◆ Your task
Transcribe exactly the line that contains "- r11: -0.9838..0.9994" and every line after it through the end of the records, with nothing else.

◆ Data listing
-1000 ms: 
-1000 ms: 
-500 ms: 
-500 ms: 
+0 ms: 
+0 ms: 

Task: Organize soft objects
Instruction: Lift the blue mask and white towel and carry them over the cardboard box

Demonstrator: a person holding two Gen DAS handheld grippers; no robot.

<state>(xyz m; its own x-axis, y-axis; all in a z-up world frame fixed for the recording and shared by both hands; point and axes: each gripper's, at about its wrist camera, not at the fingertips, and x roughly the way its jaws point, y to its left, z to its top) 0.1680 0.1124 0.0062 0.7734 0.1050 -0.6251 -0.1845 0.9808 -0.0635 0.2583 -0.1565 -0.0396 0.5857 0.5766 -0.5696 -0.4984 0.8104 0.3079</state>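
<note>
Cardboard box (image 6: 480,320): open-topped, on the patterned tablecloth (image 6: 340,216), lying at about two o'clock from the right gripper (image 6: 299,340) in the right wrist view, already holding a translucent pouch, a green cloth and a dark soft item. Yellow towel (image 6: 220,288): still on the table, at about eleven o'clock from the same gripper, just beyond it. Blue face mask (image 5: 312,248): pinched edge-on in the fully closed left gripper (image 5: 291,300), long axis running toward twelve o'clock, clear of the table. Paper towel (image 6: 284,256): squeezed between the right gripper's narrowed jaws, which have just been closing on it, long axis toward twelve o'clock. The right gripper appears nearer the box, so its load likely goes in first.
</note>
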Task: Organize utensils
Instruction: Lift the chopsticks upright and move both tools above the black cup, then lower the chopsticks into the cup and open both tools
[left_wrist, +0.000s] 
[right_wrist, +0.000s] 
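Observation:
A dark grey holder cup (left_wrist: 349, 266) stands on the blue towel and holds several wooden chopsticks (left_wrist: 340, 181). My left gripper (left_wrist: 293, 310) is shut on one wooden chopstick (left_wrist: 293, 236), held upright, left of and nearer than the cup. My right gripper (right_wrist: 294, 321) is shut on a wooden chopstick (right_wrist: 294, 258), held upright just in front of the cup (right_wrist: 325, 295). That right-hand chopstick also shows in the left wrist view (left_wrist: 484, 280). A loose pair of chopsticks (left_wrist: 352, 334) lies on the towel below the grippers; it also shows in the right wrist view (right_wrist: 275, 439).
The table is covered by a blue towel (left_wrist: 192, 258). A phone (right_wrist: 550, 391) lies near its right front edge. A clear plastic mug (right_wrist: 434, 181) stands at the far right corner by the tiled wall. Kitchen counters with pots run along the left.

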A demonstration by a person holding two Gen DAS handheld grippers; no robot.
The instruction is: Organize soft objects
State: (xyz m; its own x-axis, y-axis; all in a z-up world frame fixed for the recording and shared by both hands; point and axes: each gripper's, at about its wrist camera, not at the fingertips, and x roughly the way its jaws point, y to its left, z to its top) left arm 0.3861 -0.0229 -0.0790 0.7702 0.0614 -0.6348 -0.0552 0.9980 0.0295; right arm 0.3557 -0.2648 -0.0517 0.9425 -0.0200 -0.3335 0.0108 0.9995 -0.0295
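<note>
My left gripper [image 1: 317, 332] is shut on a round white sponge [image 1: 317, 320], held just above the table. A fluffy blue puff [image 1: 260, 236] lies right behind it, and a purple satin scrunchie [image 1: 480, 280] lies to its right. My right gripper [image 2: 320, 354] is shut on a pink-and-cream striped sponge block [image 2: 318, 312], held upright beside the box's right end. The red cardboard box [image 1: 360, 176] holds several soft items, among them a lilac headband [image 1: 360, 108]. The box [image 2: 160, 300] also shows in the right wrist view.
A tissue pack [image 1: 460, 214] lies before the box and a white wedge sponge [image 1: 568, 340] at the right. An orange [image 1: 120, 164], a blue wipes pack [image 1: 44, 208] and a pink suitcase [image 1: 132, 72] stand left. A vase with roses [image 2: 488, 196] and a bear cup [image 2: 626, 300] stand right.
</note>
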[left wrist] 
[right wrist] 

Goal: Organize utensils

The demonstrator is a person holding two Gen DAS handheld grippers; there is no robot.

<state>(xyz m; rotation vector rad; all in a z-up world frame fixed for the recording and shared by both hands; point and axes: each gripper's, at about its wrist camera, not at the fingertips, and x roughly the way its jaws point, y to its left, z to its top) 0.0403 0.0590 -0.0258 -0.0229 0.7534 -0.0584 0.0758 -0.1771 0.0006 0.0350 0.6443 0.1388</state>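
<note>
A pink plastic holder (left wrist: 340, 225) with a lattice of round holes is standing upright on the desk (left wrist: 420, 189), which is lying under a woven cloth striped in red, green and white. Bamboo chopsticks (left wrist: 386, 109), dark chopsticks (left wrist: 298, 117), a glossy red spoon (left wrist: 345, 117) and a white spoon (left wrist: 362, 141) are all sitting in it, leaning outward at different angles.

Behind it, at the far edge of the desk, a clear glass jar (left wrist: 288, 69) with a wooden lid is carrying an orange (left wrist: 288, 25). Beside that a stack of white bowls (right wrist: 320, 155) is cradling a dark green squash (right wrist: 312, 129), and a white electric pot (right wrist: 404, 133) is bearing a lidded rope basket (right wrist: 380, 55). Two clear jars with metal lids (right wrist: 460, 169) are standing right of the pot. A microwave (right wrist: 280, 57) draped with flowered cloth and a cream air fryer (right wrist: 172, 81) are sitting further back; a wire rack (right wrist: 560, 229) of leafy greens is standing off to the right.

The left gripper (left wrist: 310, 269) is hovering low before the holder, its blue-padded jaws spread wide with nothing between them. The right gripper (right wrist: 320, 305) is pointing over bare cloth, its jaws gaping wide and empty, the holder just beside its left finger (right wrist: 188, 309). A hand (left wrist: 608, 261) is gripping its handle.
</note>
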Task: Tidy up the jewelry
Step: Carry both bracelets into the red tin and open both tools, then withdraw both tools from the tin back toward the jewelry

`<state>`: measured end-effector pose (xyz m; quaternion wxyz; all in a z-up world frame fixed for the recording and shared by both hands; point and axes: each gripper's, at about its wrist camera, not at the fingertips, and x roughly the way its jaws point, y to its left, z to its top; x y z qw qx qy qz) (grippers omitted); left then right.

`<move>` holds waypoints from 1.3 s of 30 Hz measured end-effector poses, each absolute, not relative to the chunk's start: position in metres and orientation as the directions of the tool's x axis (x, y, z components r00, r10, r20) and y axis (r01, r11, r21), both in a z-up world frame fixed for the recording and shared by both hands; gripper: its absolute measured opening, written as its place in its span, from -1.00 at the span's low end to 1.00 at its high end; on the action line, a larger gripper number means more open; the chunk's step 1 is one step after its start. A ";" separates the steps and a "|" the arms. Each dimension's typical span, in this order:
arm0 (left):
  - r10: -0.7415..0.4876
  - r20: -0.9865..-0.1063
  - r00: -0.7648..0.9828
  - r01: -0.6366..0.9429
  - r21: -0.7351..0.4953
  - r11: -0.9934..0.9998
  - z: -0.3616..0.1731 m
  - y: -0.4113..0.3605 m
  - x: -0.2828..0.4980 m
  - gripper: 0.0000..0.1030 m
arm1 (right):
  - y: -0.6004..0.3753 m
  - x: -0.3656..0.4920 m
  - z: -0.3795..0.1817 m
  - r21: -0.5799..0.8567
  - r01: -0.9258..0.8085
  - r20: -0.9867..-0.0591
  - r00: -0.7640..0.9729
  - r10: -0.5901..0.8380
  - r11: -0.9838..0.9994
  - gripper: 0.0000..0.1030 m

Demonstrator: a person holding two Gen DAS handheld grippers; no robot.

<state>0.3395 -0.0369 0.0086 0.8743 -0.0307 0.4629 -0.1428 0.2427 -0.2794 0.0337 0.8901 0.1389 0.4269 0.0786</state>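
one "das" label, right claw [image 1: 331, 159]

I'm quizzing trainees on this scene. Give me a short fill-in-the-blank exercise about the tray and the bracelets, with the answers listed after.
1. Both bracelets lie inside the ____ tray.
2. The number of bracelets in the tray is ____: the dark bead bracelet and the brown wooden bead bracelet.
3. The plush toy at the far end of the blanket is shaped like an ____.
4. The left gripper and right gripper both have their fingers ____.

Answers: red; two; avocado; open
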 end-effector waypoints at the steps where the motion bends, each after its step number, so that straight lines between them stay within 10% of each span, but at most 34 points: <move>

◆ Solution for this problem
  - r11: -0.9838..0.9994
  - gripper: 0.0000..0.1030 m

Demonstrator: a person holding two Gen DAS handheld grippers; no robot.

<state>0.3395 -0.0369 0.0086 0.8743 -0.0307 0.4629 -0.1428 0.2427 -0.2794 0.0337 0.8901 0.1389 0.4269 0.0786</state>
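one "das" label, right claw [image 1: 331, 159]

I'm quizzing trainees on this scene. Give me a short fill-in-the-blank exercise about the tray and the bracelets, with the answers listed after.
1. Both bracelets lie inside the ____ tray.
2. The number of bracelets in the tray is ____: the dark bead bracelet and the brown wooden bead bracelet.
3. The plush toy at the far end of the blanket is shaped like an ____.
4. The left gripper and right gripper both have their fingers ____.

Answers: red; two; avocado; open
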 end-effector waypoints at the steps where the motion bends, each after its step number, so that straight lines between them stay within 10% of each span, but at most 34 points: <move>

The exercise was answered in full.